TASK DESCRIPTION: Write out, from the entries below, exactly the lines that run between the lines holding "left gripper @" and "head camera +", inclusive, and stop there.

RECORDS TO PROCESS:

☆ ☆ ☆ ☆ ☆

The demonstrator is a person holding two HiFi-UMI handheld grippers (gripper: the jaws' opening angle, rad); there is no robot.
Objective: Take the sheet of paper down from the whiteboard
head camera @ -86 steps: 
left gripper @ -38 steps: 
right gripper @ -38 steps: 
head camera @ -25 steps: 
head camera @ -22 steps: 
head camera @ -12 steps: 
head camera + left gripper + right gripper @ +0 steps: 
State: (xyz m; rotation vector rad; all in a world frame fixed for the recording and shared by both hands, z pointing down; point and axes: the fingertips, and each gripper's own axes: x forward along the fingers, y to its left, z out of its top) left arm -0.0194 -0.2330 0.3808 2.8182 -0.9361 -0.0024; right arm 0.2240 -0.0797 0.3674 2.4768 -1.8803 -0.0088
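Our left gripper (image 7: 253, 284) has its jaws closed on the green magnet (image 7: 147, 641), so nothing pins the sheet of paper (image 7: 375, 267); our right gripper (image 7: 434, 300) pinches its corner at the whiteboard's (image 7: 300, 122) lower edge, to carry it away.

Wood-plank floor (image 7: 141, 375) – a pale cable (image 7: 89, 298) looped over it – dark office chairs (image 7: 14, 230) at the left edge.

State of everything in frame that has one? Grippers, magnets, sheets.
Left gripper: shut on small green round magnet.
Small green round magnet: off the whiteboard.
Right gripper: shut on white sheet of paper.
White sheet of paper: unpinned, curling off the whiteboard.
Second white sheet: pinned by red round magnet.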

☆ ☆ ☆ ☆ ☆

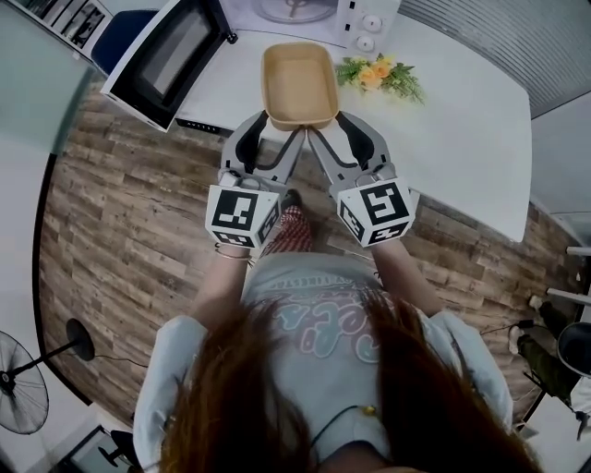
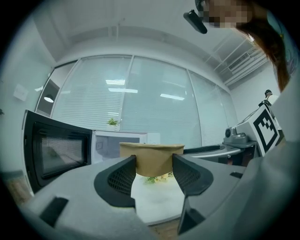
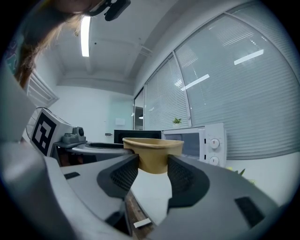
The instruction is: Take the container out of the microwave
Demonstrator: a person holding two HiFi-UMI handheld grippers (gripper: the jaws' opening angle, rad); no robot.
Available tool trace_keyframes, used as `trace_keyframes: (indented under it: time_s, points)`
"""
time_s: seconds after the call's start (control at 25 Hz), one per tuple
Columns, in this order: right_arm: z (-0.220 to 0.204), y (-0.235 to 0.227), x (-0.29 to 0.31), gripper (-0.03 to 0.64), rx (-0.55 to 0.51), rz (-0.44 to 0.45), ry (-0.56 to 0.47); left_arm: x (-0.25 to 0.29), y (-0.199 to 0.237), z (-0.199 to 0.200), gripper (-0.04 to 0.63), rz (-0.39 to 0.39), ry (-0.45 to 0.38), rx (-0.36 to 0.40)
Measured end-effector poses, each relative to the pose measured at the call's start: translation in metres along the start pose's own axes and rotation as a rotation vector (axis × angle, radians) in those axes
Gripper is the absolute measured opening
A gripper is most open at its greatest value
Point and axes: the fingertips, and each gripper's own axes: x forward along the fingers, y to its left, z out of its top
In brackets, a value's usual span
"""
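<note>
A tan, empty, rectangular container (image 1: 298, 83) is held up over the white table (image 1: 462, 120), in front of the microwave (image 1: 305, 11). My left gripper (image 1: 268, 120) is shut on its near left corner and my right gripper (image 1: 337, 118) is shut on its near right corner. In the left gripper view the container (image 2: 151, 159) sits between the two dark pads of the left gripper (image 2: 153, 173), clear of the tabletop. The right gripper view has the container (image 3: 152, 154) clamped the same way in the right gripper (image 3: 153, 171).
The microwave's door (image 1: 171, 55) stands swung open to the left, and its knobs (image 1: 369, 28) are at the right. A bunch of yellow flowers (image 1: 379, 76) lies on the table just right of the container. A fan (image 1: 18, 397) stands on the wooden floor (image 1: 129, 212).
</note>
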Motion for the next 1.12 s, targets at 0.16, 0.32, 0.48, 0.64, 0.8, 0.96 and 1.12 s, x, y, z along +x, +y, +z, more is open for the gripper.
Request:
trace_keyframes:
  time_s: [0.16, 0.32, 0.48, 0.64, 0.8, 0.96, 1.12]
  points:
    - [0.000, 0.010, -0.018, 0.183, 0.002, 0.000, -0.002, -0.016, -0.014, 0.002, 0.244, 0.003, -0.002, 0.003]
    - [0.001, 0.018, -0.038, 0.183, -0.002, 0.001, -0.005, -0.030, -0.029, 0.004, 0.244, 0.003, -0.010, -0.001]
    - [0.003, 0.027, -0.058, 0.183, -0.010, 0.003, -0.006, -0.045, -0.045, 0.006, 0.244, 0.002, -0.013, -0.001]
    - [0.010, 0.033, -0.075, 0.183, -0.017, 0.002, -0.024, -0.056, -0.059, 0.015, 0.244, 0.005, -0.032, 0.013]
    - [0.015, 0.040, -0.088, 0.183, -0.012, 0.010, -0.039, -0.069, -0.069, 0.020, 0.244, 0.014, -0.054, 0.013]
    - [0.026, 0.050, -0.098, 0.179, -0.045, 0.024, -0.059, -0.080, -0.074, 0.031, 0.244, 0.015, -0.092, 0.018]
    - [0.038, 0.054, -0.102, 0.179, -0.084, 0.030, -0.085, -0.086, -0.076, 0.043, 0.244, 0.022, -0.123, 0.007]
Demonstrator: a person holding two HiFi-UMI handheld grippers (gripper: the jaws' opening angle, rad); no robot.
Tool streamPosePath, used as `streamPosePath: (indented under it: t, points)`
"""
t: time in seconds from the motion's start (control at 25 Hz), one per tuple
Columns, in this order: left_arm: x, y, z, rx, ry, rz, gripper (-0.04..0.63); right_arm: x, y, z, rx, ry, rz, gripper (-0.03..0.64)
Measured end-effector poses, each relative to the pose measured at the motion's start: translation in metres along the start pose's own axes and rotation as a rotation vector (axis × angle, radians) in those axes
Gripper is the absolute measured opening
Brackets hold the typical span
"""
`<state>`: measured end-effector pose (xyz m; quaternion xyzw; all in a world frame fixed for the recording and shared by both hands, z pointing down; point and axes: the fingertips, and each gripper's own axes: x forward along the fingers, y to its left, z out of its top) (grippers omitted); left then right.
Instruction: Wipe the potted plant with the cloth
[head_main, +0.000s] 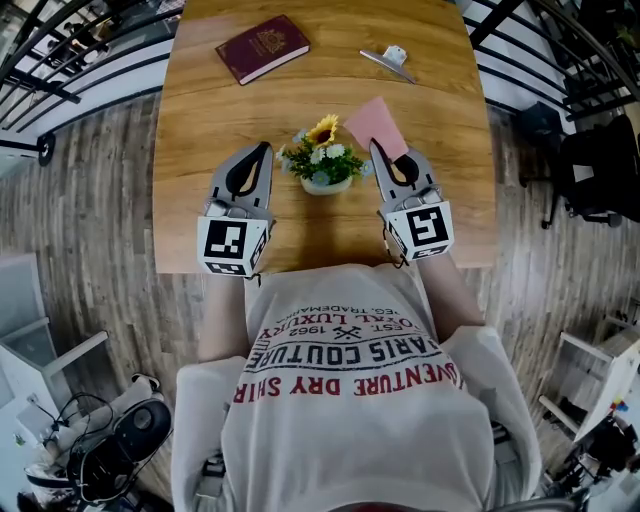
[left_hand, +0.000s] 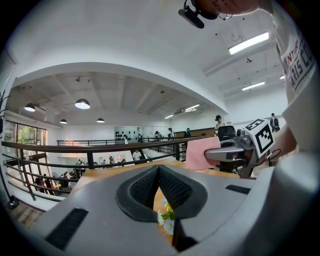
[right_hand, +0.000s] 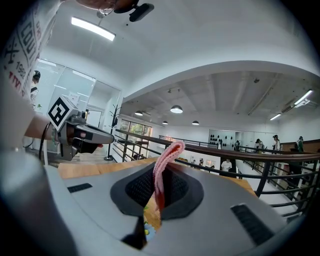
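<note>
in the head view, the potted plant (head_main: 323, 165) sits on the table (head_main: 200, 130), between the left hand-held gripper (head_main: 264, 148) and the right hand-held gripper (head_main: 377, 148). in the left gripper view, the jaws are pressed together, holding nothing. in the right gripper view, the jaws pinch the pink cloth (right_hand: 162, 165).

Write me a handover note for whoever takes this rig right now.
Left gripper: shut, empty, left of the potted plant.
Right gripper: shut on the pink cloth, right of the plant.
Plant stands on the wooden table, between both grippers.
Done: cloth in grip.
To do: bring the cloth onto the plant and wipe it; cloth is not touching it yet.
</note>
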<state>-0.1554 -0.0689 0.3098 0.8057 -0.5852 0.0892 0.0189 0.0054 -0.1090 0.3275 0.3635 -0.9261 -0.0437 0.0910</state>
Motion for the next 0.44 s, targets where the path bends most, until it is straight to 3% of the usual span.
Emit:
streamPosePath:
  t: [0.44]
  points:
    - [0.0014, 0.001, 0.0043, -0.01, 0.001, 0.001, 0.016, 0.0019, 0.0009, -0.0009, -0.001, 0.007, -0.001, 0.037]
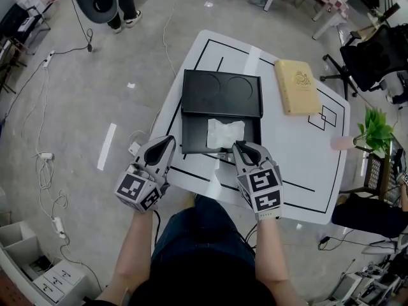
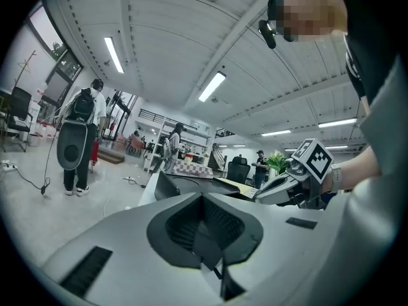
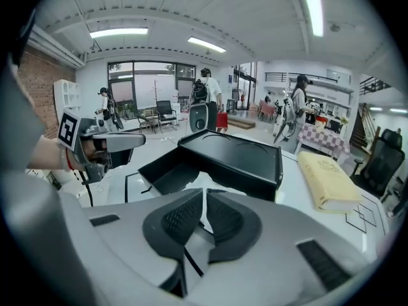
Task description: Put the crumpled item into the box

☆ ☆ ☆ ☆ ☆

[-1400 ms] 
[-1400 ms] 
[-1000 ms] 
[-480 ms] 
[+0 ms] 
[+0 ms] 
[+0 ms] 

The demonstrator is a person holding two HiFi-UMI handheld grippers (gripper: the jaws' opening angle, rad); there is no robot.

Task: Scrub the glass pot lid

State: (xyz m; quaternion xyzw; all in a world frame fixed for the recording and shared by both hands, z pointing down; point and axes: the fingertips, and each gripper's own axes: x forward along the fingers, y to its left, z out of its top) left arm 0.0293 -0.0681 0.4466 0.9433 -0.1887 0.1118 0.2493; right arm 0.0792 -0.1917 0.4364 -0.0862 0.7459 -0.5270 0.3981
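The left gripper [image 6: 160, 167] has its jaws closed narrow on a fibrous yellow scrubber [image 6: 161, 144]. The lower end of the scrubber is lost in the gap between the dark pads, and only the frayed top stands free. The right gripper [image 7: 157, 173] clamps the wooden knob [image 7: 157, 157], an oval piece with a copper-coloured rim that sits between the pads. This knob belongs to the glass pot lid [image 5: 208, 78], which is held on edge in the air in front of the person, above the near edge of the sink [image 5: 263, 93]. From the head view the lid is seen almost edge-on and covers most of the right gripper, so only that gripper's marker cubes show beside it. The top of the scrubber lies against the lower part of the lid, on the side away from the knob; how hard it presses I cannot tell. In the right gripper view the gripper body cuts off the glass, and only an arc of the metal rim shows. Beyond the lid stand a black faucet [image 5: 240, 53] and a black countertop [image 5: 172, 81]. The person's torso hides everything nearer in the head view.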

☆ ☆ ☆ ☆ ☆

RESULT OF THE EXERCISE:
left gripper @ -38 steps: 
right gripper @ -38 steps: 
head camera @ -25 steps: 
head camera @ -22 steps: 
head camera @ -12 steps: 
head camera + left gripper + right gripper @ +0 steps: 

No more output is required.